Question 'Ampere'/Next-gen gaming uarch speculation thread

Ottonomous · Nov 1, 2019

How much is the Samsung 7nm EUV process expected to provide in terms of gains?
How will the RTX components be scaled/developed?
Any major architectural enhancements expected?
Will VRAM be bumped to 16/12/12 for the top three?
Will there be further fragmentation in the lineup? (Keeping turing at cheaper prices, while offering 'beefed up RTX' options at the top?)
Will the top card be capable of >4K60, at least 90?
Would Nvidia ever consider an HBM implementation in the gaming lineup?
Will Nvidia introduce new proprietary technologies again?

Sorry if imprudent/uncalled for, just interested in the forum member's thoughts.

JoeRambo · Sep 8, 2020

Pascal had 128 FP32 cores per SM, and was unable to issue any of them at same clock as Int ops. During Turing Gen, NV revealed that sampled workloads have average mix of ~100 fp32 + 36 int ops.
So it was logical that Turing moved to SM with 64 Cuda cores, that have 64 FP32 and 64 int cores and is able to issue execution on both. This was done to avoid idling FP32 cores when Int ops are being issued.

With Amper gaming arch, there is additional block of FP32 resources, and SM now has a total 128 Cuda cores, 128 FP32 and 64 int units. So it can execute each clock either 128 FP32 or 64 FP32 + 64 int ops.

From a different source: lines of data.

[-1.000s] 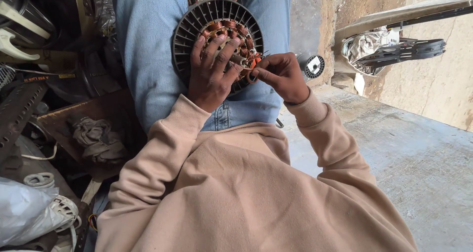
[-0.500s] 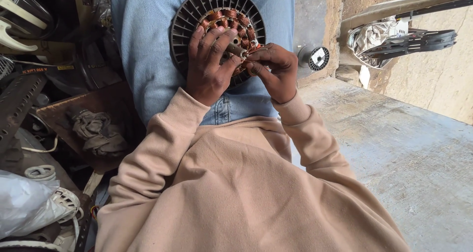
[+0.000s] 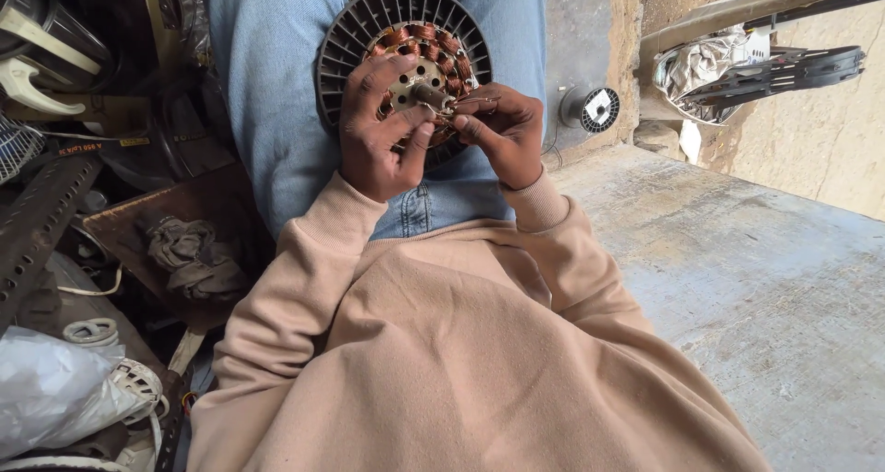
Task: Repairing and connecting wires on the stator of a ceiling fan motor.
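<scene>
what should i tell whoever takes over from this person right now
Left hand: gripping the motor core on the lap, thumb and fingers around the centre shaft.
Right hand: fingertips pinching thin copper wire at the core's right side.
The core rests on the jeans, ringed with wound copper coils.
A small wire spool sits on the concrete floor to the right.
Done: many coils look wound. Left: cannot tell how many remain.

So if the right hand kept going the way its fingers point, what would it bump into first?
The right hand points left toward the metal shaft at the middle of the fan motor, so probably that, then the left hand's fingers.
</scene>
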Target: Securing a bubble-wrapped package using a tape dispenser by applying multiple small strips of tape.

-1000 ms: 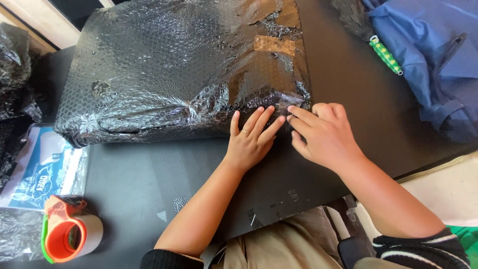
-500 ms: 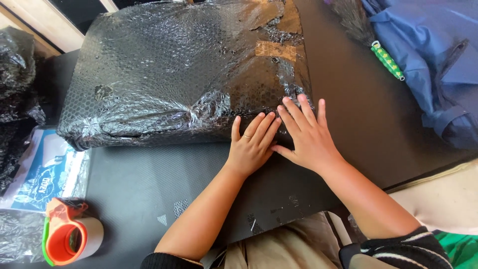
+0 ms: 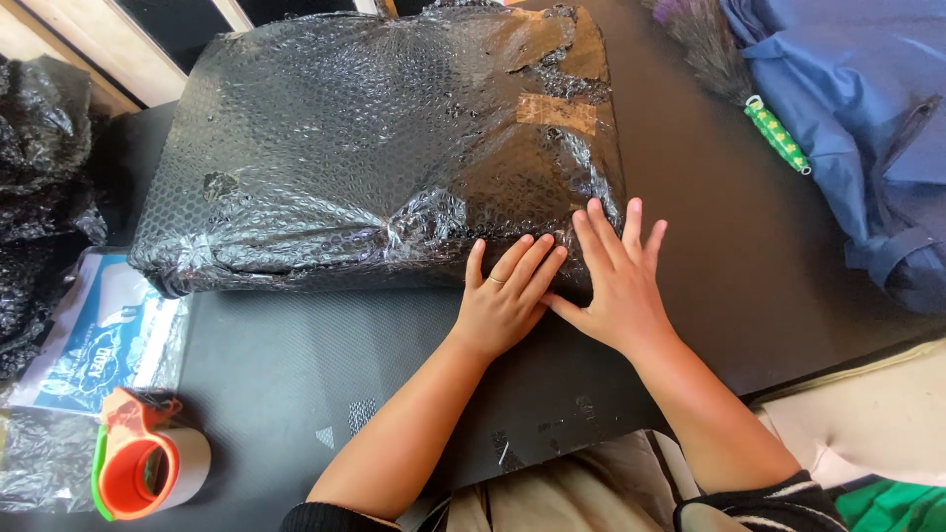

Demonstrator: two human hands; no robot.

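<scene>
Parcel in black bubble wrap is pressed flat at its near corner by left hand and right hand, fingers spread; tape dispenser lies far left of them.

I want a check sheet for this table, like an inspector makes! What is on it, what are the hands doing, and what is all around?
Surface: black mat with a fine texture, bits of tape stuck near the front edge.
Job's things: big parcel wrapped in black bubble wrap, brown tape patch on top.
Clutter: orange tape dispenser at front left; blue and white plastic bag; crumpled black wrap on the left.
Grippers: left hand and right hand lie flat, fingers spread, pressing the parcel's near right corner; a ring shows on the left hand.
Cables: nothing seen.
Surroundings: blue cloth at right; brush with green handle; wooden frame at top left.
</scene>
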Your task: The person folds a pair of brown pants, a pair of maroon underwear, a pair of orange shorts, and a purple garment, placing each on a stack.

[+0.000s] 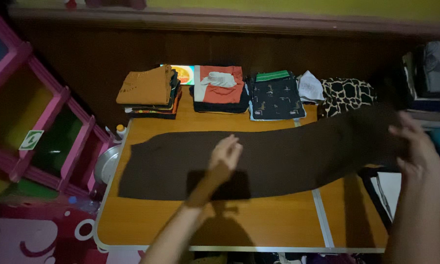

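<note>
Brown trousers (278, 161) lay flat and long across orange wooden folding table (259, 220), far end lifted off right edge. Left to right: pink shelf unit (44, 122) beside table; left hand (225, 157) pressed palm-down mid-cloth, fingers together; right hand (413, 144) raised at lifted end, fingers loosely apart, actual grip on cloth blurred, cannot tell. Best kept pinned at centre, pulled taut, edges matched before creasing. Soft, matte, limp fabric. Folded clothes stacks (215, 90) lined along back edge, one giraffe-patterned.

Matt dark-brown cloth garment (259, 161) on smooth, slightly glossy wood-look table (259, 222).
</note>
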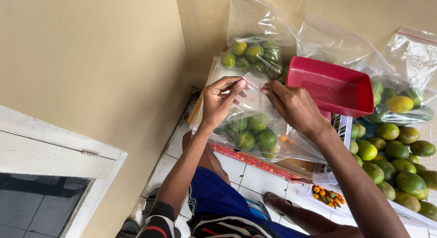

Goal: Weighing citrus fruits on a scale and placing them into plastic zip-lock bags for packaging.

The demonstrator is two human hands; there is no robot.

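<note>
Both arms reach forward and slightly inward from the bottom of the view, elbows bent, forearms bare, meeting over a clear plastic bag (255, 128) of green citrus fruits (257, 133). The bag rests in front of the person's knees, its long axis running away from the person toward the wall, its zip-seal mouth at the far end. The plastic is thin, glossy and creased; the fruits inside are round, smooth and green.

The left hand (221, 101) pinches the bag's mouth between thumb and fingers, closed on the seal strip. The right hand (293, 106) grips the same edge just beside it, fingers curled shut on the plastic.

A second filled bag (255, 51) leans against the cream wall beyond. A red rectangular plastic tray (332, 85) sits to the right, above a heap of loose green fruits (396, 165).
</note>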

Looks like a great fit for that mix revealed during Turing gen? Except the fact that it can't do 128 fp32 + 64 int ops per clock and when there is a mix involved, "peak" throughput per clock is the same as Turing.

It obviuosly is a very good tradeoff as for 100 + 36 average mix fp32 resource utilization will still be very good, but to achieve peak throughput on gaming Ampere, the less int ops in the mix, the better.

JoeRambo · Sep 8, 2020

nieur said:
Do you have source for this info? i am not doubting you but would like to read

It is from

https://www.reddit.com/r/nvidia/comments/ilhao8

They even go on to explain that perf gain will obviuosly differ depending on instruction mix.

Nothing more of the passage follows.